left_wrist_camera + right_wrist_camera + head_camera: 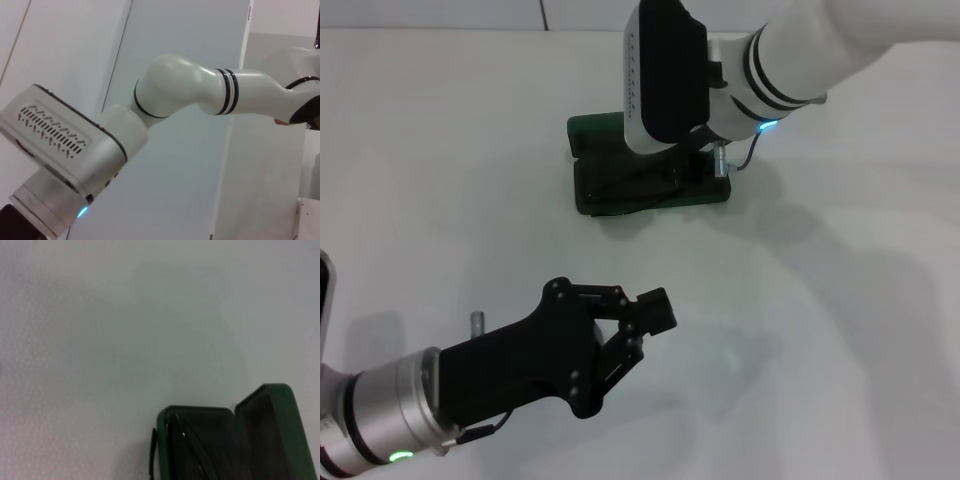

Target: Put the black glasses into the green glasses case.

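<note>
The green glasses case [592,192] lies open at the table's far middle, its lid [588,128] folded back. In the right wrist view the case [280,425] shows a dark interior, and thin black rods of the black glasses [192,447] lie in its base. Most of the glasses are cut off or hidden. My right gripper [688,168] hangs directly over the case, hidden under its wrist housing. My left gripper [658,312] is shut and empty, low over the near left of the table, far from the case.
The white table [840,330] stretches around the case, with nothing else standing on it. In the left wrist view, the right arm [200,95] and its grey wrist housing [60,145] show.
</note>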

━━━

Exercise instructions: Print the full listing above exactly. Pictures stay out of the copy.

Written solution:
left_wrist_camera + right_wrist_camera + head_camera: 

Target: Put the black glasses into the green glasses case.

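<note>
The green glasses case [592,192] lies open at the table's far middle, its lid [588,128] folded back. In the right wrist view the case [280,425] shows a dark interior, and thin black rods of the black glasses [192,447] lie in its base. Most of the glasses are cut off or hidden. My right gripper [688,168] hangs directly over the case, hidden under its wrist housing. My left gripper [658,312] is shut and empty, low over the near left of the table, far from the case.
The white table [840,330] stretches around the case, with nothing else standing on it. In the left wrist view, the right arm [200,95] and its grey wrist housing [60,145] show.
</note>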

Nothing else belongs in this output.